I first read Porter’s seminal article in the Harvard Business Review, “How Competitive Forces Shape Strategy” in 1979. I was one year out of business school and a loan officer in a commercial bank.  My mantra was a phrase coined by another business guru, Peter Drucker, and known as “Managing by walking around.”  The idea is that by engaging with people both inside and outside an organization, managers can best understand how their companies, products and management styles are perceived, how they perform and what to do about them.  That’s a simple concept that one could explain in an elevator between the first and second floors.

It served me well then and has since as I’ve made the practice of engaging with both internal and external audiences to find the intersection between internal capabilities and external needs as the place to find the sweet spot for successful strategy.

Porter’s Five Forces, on the other hand, require a much longer elevator ride. The idea is that by managing a framework of five market forces, a company or industry could find sustainable competitive advantage.  “The state of competition in an industry depends on five basic forces…The collective strength of these forces determines the ultimate profit potential of an industry.”


I can’t say I fully understood it in 1979 and I can pretty much say the same today.  I looked at the model then as I do now and ask, “Why is the competition at the center?  Why not the customer?” Drucker taught that the only valid purpose of a business is to create a customer.  Yet, here was Porter, saying that it’s all about dominating the competition.

I had a memorable meeting at Monitor’s Cambridge headquarters in the early nineties.  At the time, I was doing some consulting for the government of Chile on export promotion, inbound investment and tourism development.  Monitor had built up a practice in consulting in these areas and proposed a partnership.  I felt this might add some prestige to the project.  At our meeting, one of their senior consultants explained how they would apply the discipline of the Five Forces to the project.  He drew lots of squares and circles on the board labeling them various types of competitive clusters and argued that it was winning against competing countries, not customer perceptions that would win the day for Chile.

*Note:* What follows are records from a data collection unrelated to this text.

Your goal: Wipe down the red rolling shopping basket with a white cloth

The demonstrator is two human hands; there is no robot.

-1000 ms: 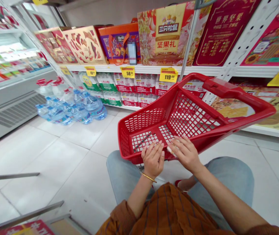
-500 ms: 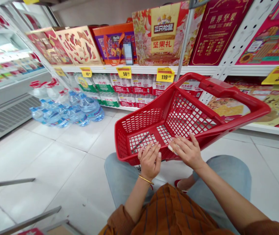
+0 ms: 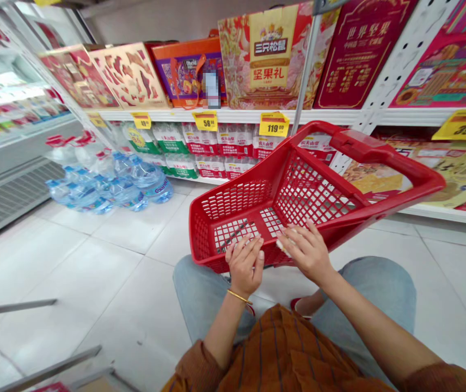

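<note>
**Basket** (image 3: 384, 155), 3 o'clock: red, square-grid mesh.
**Top** (image 3: 276, 348), 6 o'clock: rust brown, thin dark vertical stripes.
**Bangle** (image 3: 240, 296), 6 o'clock: plain gold.
**Jeans** (image 3: 374, 288), 4 o'clock: pale blue.
**Floor tiles** (image 3: 127, 305), 8 o'clock: white, grey joint lines.
**Price tag** (image 3: 273, 124), 12 o'clock: yellow, black digits.
**Gift box** (image 3: 269, 54), 12 o'clock: red and gold pattern, yellow panel.

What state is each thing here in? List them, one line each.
Red plastic shopping basket: tilted, far end raised, above the knees.
Left hand: resting on the basket's mesh floor.
Right hand: fingers on the mesh, over a small white thing.
Gold bangle: on the left wrist.
Bottled water packs: wrapped, stacked on the floor.
Gift boxes: upright on the shelf.
</note>
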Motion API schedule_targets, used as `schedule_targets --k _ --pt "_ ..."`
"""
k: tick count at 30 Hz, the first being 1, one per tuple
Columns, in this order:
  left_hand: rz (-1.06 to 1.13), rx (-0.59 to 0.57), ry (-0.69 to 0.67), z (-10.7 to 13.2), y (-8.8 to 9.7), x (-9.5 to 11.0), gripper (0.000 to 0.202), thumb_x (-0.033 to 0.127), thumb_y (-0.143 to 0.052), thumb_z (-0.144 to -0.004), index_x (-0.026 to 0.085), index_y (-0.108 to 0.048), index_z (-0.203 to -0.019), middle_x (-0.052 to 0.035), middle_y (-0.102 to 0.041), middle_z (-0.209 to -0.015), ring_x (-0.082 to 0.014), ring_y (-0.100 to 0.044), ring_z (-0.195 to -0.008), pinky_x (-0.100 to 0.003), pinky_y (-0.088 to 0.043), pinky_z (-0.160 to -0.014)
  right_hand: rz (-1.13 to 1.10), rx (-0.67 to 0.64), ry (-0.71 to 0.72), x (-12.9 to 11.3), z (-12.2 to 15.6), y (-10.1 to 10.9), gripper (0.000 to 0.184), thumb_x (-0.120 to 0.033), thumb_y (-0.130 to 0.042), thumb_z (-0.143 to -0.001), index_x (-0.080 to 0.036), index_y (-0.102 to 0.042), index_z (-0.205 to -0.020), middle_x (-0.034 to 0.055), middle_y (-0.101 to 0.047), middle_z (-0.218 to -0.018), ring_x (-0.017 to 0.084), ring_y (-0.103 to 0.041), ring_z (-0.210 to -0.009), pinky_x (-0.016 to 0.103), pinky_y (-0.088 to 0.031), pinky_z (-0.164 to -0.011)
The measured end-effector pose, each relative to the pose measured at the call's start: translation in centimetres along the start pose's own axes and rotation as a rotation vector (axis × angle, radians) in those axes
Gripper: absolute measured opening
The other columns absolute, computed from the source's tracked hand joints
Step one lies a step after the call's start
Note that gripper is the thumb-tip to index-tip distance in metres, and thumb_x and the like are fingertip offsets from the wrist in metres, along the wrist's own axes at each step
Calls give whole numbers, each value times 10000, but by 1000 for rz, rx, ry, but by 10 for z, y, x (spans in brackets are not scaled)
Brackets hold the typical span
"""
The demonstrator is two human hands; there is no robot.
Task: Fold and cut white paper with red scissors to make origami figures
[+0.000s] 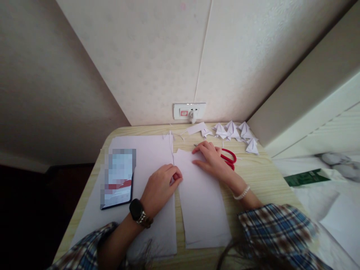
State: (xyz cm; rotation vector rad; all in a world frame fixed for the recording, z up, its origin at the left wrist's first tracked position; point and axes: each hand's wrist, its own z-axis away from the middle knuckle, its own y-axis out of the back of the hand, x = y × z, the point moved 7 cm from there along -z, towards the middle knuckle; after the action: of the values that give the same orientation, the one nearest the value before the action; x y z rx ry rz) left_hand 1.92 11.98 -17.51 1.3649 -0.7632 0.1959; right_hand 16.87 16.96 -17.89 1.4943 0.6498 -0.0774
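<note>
A narrow stack of white paper (202,210) lies lengthwise on the table, its top edge uneven. My left hand (160,185), with a dark watch at the wrist, has its fingers curled and the thumb and forefinger meeting at the stack's left edge. Whatever may be in that pinch is hidden. Over the upper right corner of the same paper is my right hand (208,157), thumb and fingers apart, the fingertips at the sheet. Red-handled scissors (229,157) lie partly under this hand. Beneath my left forearm spreads a larger stack of white paper (157,228).
A phone (119,180) with a lit screen rests on the larger stack. Several folded white paper pieces (232,130) line the table's back right, beside a paper strip (196,128) and thin scraps. A wall socket (189,111) with a plug sits behind the table (258,187).
</note>
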Motion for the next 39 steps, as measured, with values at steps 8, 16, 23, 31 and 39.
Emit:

I left there confused and unconvinced that the focus should be on “competitive clusters” rather than matching what Chile offered with customer needs.  If you spend your time focusing on rivalries, you’re losing time creating more innovation to meet growing market demands and before you know it, your competition will be your problem.  As the famous baseball pitcher, Satchel Paige, said,  “Don’t look back.  Something might be gaining on you.”

As Steve Denning notes about Monitor, “Its consultants were not people with deep experience in understanding what customers might want or what is involved in actually making things or delivering services in particular industries or how to innovate and create new value.”

Today, factors such as globalization, the Internet, and the growth of social media have heightened the importance of building strategy around customers.  Now that the world is flat, customers decide who wins in every industry and political arena.  As Denning ends his article, “Monitor was crushed by the single dominant force in today’s marketplace:  the customer.”

It’s hard to argue against the man who is one of the most cited scholars in economics and business and whose ideas are widely used by business and government leaders around the world.  But we are in a different time where the key is satisfying customer needs for innovation, whether they be in features, quality, service, or value.  Companies like Apple, Amazon, Fresh Direct, and Kayak are just a few of the examples of how our flattened world has given power to customers.

Our consulting approach is to put customers at the center and to understand their frustrations.  After all, a frustration is simply an unmet need.  Find the innovation to serve that need, erase the frustration and you’ll find a successful business — that’s a short speech in any elevator.